The Indiana Law Blog: Law - Changes to the Federal Register to make it more accessible - Part II [Updated]

« Ind. Decisions - Supreme Court issues one today | Main | Ind. Courts - What if the Court of Appeals held an oral argument, and nobody, not even the attorneys, came? »

Wednesday, October 07, 2009

Law - Changes to the Federal Register to make it more accessible - Part II [Updated]

Earlier today I posted Part I, detailing the new availability of Federal Register data in XML format. This Part II hits a little closer to home, because it touches on issues related to authentication, which I've raised in the past with respect to the Indiana Register.

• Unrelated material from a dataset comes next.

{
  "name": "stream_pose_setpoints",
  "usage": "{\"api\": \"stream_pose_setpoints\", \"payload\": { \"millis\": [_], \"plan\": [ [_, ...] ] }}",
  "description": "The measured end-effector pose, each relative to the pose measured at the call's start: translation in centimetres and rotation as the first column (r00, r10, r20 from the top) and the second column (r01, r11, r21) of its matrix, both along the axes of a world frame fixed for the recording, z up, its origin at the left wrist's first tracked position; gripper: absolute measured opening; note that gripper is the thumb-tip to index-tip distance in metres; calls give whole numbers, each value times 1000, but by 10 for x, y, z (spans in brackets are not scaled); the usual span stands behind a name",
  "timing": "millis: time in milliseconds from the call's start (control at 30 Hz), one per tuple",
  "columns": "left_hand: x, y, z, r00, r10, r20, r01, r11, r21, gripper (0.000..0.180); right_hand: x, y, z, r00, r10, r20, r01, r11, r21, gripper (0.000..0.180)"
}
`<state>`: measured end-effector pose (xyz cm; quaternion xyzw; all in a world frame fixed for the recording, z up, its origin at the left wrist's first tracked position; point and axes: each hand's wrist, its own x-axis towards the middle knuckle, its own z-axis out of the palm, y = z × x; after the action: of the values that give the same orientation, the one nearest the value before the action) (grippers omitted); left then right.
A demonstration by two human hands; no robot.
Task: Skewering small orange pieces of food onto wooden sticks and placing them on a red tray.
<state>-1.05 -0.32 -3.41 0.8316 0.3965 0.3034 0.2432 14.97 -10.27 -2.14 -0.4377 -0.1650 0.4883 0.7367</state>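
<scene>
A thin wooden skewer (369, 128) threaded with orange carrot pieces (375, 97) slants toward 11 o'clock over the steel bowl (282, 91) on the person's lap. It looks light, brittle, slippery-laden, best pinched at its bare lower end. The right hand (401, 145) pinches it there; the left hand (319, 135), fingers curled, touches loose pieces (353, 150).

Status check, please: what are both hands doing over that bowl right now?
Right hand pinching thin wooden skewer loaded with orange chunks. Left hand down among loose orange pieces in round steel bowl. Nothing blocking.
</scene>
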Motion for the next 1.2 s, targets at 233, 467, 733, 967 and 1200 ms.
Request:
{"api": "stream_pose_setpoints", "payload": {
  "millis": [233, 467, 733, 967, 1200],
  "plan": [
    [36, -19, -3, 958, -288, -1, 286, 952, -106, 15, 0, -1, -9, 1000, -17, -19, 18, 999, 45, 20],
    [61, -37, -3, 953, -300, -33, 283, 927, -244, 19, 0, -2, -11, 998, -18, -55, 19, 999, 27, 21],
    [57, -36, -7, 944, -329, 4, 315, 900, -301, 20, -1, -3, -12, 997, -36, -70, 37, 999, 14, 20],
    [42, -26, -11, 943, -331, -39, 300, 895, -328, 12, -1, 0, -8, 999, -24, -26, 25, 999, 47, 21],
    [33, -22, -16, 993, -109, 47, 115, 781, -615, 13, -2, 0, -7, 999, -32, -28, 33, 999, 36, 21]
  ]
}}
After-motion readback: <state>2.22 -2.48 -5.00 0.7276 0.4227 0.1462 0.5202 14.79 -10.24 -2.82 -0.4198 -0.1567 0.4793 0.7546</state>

Carl Malamud has posted an entry on the O'Reilly Radar website titled "Questions (and Answers!) About the Federal Register." Some quotes:

[I]magine my surprise when I got a call from the White House saying they were making Raymond Mosley, Director of the Office of the Federal Register (OFR) and Michael L. Wash, the Chief Information Officer of the Government Printing Office (GPO) available just in case there were any technical questions from the net. * * *

Question: Ray, a lot of people talk about authenticity as something that happens at the final point of information dissemination, like the FDSyS system. But, authenticity goes back to the root of the content. Can you talk a little bit about what you folks do in the Office of the Federal Register to make sure you're only publishing the real thing? What's to prevent me from creating a fake office or submitting on behalf of somebody else or otherwise hacking the system?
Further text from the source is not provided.